> **Exercise details**:
Pictures are to be left out. Copy exactly, and only, the lines from the start of the entries below to the line with "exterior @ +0", both included.

[Items listed in a dataset]

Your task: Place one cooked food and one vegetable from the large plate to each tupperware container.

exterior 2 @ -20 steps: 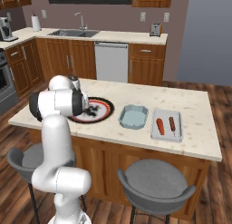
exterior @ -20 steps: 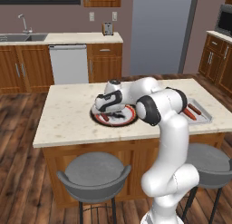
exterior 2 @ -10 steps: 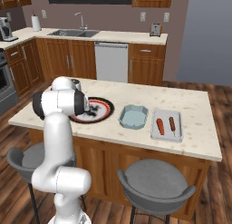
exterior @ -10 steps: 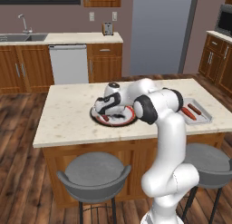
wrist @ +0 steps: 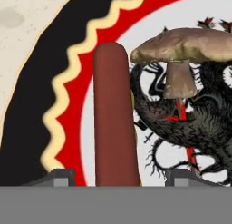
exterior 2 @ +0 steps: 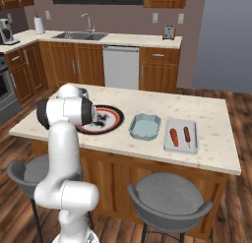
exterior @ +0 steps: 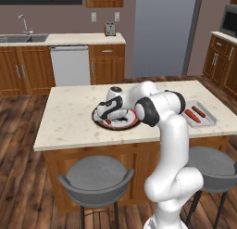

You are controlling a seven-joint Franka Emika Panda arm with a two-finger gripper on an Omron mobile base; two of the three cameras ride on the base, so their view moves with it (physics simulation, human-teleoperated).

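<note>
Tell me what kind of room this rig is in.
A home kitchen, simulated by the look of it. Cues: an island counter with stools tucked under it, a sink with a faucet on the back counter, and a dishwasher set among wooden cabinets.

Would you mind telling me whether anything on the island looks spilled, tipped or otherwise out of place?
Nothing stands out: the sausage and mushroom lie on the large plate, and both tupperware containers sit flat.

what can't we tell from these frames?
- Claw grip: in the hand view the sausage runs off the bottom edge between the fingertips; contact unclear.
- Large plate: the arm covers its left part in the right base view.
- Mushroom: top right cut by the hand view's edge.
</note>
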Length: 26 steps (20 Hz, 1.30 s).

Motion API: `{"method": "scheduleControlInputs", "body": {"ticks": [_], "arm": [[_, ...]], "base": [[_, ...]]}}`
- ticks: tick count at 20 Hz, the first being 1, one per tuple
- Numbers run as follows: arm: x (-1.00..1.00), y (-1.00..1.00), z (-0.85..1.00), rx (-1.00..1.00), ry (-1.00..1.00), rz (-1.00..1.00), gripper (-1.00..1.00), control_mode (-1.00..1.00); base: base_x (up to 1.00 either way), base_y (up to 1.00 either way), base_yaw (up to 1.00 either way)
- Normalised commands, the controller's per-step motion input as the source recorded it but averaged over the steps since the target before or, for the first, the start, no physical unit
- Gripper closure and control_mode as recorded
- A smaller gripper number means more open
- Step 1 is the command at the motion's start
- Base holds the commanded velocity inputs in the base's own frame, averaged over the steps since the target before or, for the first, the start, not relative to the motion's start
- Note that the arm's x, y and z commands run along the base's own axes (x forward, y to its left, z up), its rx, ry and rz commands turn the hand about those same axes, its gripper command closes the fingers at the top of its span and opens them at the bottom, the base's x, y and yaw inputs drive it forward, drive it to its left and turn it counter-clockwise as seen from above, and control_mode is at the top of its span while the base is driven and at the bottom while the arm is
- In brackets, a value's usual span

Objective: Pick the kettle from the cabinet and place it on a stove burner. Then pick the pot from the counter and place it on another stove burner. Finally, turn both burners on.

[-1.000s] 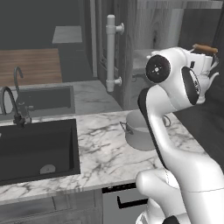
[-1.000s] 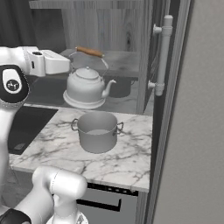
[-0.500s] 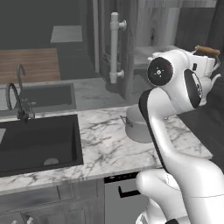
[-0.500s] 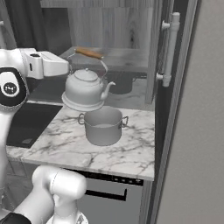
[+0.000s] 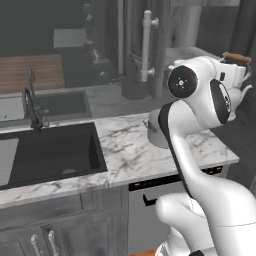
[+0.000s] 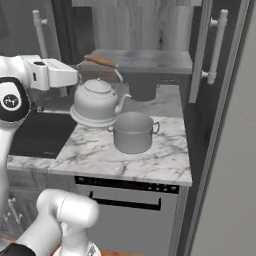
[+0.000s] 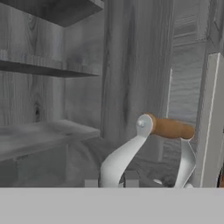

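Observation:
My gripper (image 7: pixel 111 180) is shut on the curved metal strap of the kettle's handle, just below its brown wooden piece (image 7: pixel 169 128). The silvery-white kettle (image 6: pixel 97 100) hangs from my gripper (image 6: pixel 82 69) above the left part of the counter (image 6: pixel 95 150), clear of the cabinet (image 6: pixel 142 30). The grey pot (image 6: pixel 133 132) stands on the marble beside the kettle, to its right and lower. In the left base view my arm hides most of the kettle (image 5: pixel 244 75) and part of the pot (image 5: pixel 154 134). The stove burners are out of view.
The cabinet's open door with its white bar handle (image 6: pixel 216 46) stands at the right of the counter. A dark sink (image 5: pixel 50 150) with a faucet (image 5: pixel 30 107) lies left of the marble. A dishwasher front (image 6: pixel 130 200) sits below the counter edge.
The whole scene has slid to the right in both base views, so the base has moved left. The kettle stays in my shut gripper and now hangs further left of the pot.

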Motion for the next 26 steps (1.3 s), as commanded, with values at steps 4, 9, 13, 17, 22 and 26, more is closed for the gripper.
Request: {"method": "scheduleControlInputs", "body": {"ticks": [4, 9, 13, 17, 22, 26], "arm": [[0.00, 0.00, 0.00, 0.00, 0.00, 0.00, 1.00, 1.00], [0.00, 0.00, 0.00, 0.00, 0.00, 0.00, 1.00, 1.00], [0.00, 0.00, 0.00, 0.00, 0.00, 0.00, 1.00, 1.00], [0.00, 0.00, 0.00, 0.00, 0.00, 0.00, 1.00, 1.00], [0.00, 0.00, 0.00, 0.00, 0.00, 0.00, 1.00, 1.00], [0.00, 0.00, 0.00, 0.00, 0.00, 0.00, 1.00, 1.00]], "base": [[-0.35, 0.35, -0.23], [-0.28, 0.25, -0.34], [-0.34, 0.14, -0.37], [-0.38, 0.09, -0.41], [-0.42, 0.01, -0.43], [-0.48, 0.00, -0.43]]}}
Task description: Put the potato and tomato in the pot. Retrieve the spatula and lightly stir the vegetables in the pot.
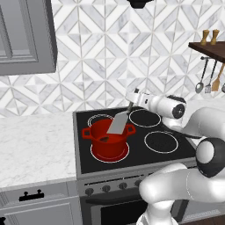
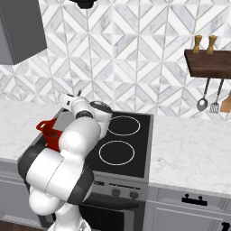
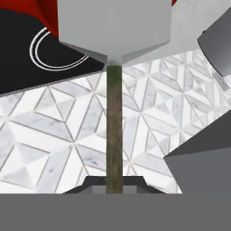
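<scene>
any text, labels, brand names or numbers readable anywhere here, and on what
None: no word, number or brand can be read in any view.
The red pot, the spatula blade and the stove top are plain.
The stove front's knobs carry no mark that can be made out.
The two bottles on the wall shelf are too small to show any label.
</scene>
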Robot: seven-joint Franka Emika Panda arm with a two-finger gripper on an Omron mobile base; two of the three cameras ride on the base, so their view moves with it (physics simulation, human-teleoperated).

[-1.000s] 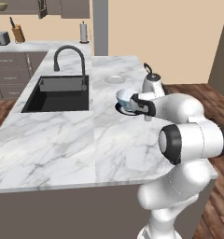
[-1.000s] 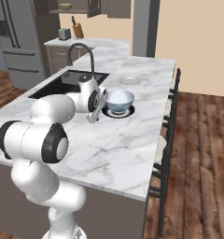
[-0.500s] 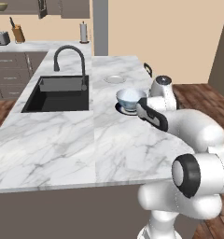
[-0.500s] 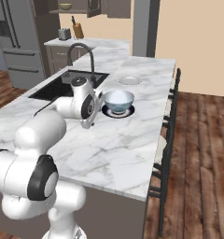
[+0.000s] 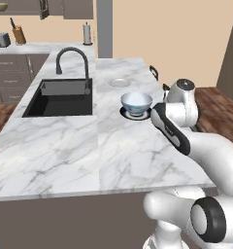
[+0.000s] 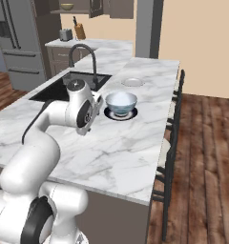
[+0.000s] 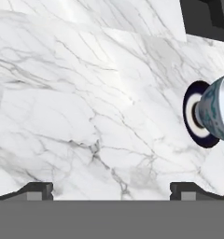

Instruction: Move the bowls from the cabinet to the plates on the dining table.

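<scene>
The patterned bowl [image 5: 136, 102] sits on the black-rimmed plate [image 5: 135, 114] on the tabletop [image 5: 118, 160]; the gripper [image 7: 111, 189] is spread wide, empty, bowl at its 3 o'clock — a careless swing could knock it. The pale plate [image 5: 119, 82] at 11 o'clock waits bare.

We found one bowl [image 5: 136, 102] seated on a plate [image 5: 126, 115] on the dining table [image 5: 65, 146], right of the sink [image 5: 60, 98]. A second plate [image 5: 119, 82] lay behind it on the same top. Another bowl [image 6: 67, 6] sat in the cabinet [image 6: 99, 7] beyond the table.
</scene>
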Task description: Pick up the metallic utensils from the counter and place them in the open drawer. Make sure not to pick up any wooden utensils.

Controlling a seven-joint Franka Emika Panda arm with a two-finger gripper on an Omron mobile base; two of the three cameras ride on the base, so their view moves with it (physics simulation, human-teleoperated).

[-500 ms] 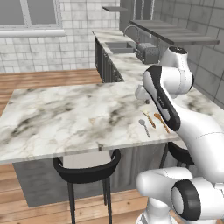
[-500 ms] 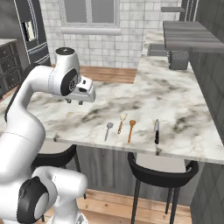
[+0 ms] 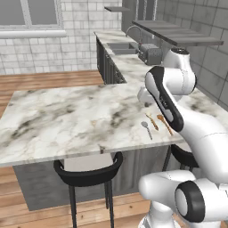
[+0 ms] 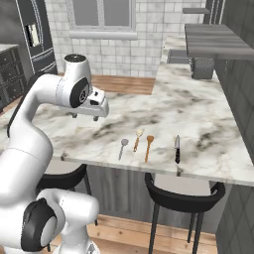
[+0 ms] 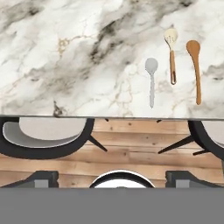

> **Solution for this exercise**:
Your task: Place one cooked food and one vegetable from the large plate to each tupperware container.

exterior 2 @ -20 steps: 
exterior @ -20 steps: 
exterior 2 @ -10 steps: 
exterior @ -10 steps: 
wrist @ +0 steps: 
exterior 2 @ +0 steps: 
exterior @ +0 steps: 

What needed an answer now has one.